De quoi parle Best Enemies ? Intrigue et casting du film avec Sam Rockwell
En 1971, à Durham, en Caroline du Nord, les tensions entre les communautés noires et blanches montent en flèche. L’incendie d’une école primaire fréquentée par des enfants afro-américains rend inévitablement urgent d’aborder la question de l’intégration scolaire. Pour trouver une solution, une réunion est organisée, un processus impliquant les citoyens des deux communautés, aboutissant à un vote public, afin que les habitants de l'État décident eux-mêmes de l'avenir des établissements d'enseignement. Deux représentants des factions sont appelés à le co-présider : la militante Ann Atwater (Taraji P. Henson) et CP Ellis (Sam Rockwell), chef local du Ku Klux Klan. Contraints de travailler côte à côte, malgré leur haine mutuelle, les deux se retrouvent au centre d'une confrontation publique passionnée qui remettra en question des croyances profondément enracinées, des peurs collectives et des identités personnelles.

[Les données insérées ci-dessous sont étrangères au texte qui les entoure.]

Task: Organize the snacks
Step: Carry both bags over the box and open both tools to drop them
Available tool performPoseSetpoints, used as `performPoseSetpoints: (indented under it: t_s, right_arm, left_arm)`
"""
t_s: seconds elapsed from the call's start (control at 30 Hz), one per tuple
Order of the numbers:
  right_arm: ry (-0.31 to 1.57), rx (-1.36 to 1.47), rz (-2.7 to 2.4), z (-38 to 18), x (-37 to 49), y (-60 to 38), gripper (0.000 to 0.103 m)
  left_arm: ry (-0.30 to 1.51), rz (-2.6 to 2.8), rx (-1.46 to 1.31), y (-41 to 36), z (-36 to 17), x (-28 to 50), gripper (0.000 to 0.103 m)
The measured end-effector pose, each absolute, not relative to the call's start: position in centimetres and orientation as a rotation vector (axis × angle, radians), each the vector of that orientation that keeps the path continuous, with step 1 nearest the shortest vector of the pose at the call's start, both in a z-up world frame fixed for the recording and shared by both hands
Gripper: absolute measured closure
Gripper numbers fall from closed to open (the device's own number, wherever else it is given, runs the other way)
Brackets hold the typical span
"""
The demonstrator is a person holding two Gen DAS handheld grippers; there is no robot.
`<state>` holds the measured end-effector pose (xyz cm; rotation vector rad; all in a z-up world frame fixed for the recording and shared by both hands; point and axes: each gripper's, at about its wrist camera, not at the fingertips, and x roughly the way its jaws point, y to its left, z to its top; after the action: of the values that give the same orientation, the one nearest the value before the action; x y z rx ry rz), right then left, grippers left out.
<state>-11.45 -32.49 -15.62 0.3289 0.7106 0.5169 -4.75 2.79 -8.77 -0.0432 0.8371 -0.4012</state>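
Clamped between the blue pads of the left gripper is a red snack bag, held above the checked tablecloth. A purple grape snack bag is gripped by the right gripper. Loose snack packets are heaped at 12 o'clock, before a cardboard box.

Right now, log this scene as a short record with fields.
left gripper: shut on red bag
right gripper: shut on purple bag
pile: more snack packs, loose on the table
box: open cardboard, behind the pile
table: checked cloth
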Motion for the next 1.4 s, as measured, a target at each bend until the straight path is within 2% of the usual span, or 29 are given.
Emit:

il est réalisé par Robin Bissell et met en vedette, outre ceux susmentionnés, Wes Bentley, Anne Heche et Nick Searcy. L'actrice primée Taraji P. Henson (déjà appréciée dans et dans ) a expliqué qu'elle ressentait le devoir de raconter cette histoire après le changement du climat racial aux États-Unis suite aux élections de 2016, soulignant l'importance du dialogue et de l'écoute mutuelle pour comprendre le point de vue des autres.
L'histoire vraie derrière les meilleurs ennemis : qui était CP Ellis ?
Le film raconte une page peu connue de l’histoire américaine, démontrant comment la discussion et la volonté d’écoute peuvent faire tomber les barrières les plus profondément enracinées. Le réalisateur a construit l'intrigue à partir de documents historiques, s'intéressant avant tout à la figure d'Ann Atwater et à sa détermination à promouvoir le changement. Même si elle n'a pas pour objectif de « sauver » Ellis, l'histoire met en lumière le côté humain d'un homme qui a grandi dans la haine mais capable, à un moment donné, de remettre en question tout ce en quoi il avait cru jusqu'à ce moment-là. Bien que le film soit resté largement fidèle aux faits, certains critiques ont fait valoir que l'accent mis sur la transformation d'Ellis risquait d'éclipser le rôle central d'Atwater. La famille du militant a cependant approuvé le film et sa représentation : sa petite-fille Ann-Nakia Green l'a qualifié d'émouvant, de beau et de pertinent pour la lutte contre le racisme.
CP Ellis (né Caiborne Paul) était l'un des dirigeants du Ku Klux Clan, l'organisation terroriste suprémaciste blanche la plus notoire de l'histoire des États-Unis. Oui, nous parlons de ce genre de chevaliers vêtus de blanc, avec les incomparables capuches pointues, que nous avons vu dans de nombreux films. La militante afro-américaine Ann Atwater a cependant poussé de nombreuses personnes à se rebeller contre les discriminations de l’époque. En fait, dans les années 1970, la Caroline du Nord était l’une des régions où les lois introduites pour protéger les droits des Afro-Américains n’étaient pas appliquées. La population était ainsi divisée en deux factions, l'une dirigée par Atwater et l'autre par Ellis. La situation est médiatisée par Bill Riddick (dans le film joué par Babou Ceesay) à travers une série de réunions publiques.